The key innovation lies in its progressive reconstruction strategy and dual-branch architecture:
1. Sampling Module: Replaces traditional random sampling matrices with learned convolutional kernels, enabling content-aware measurement.
2. Reconstruction Module:
- Initialization Branch: Uses 1×1 convolutions and sub-pixel upsampling to generate an initial reconstruction, mimicking traditional CS but in a learnable manner.
- CNN Branch: Extracts local spatial features through cascaded convolutional blocks.
- Transformer Branch: Models global dependencies via window-based multi-head self-attention (MSA), with inputs fused from CNN features.
3. Feature Aggregation: Transformer and CNN features are concatenated at multiple scales, followed by residual addition of the initial reconstruction to refine output details.
4. Windowed Transformers: Reduce computational complexity by computing self-attention within local windows, making high-resolution reconstruction feasible.
Advantages
- Superior Reconstruction Quality: Outperforms state-of-the-art methods (e.g., CSNet+, DPA-Net) by 1–2 dB PSNR on datasets like Urban100, especially at low sampling rates (1–10%).

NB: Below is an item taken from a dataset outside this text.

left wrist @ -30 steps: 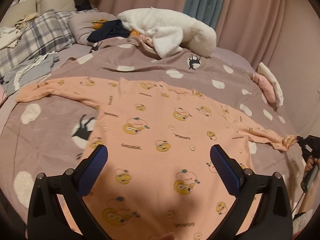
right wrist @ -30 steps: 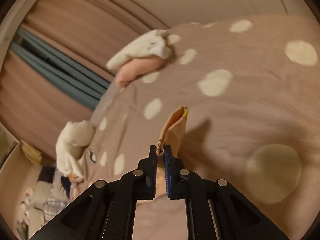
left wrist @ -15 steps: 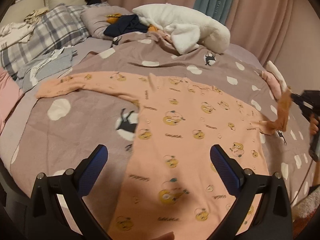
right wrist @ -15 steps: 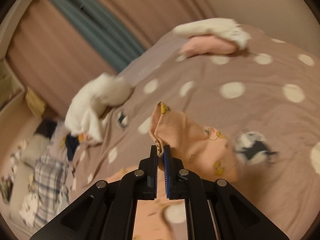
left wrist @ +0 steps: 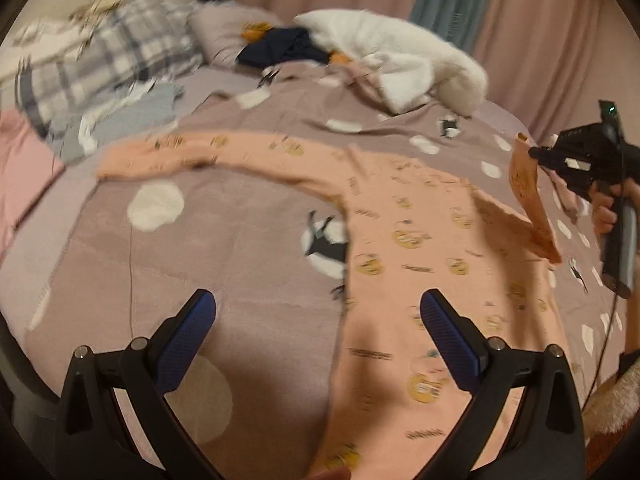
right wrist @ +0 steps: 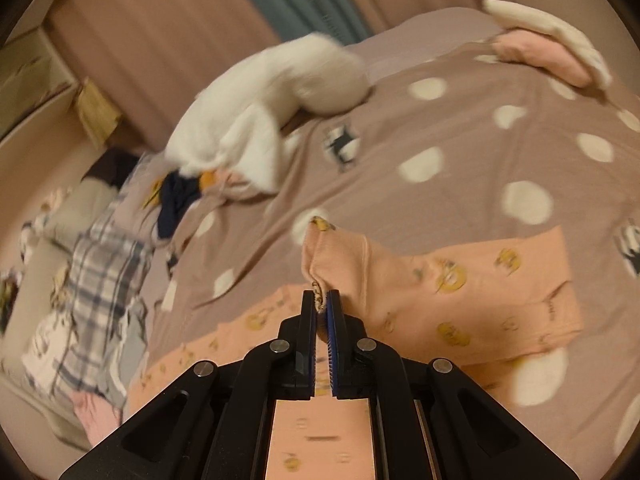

- Robustness: Maintains performance under noisy measurements (tested with Gaussian noise σ = 0.01–0.5).
- Efficiency: Achieves lower FLOPs (18.4G) compared to pure CNN/transformer models (e.g., DPA-Net: 106G FLOPs).
- Flexibility: Adapts to dynamic textures and varying illumination conditions (validated on DTDB and MEF datasets).
Applications
- Medical Imaging: Accelerated MRI reconstruction with reduced scan times.
- Computational Photography: Single-pixel cameras for low-light or high-speed imaging.
- Satellite/Remote Sensing: Efficient data compression for transmission bandwidth-constrained environments.
- Video Compression: Frame reconstruction from sparse measurements in real-time systems.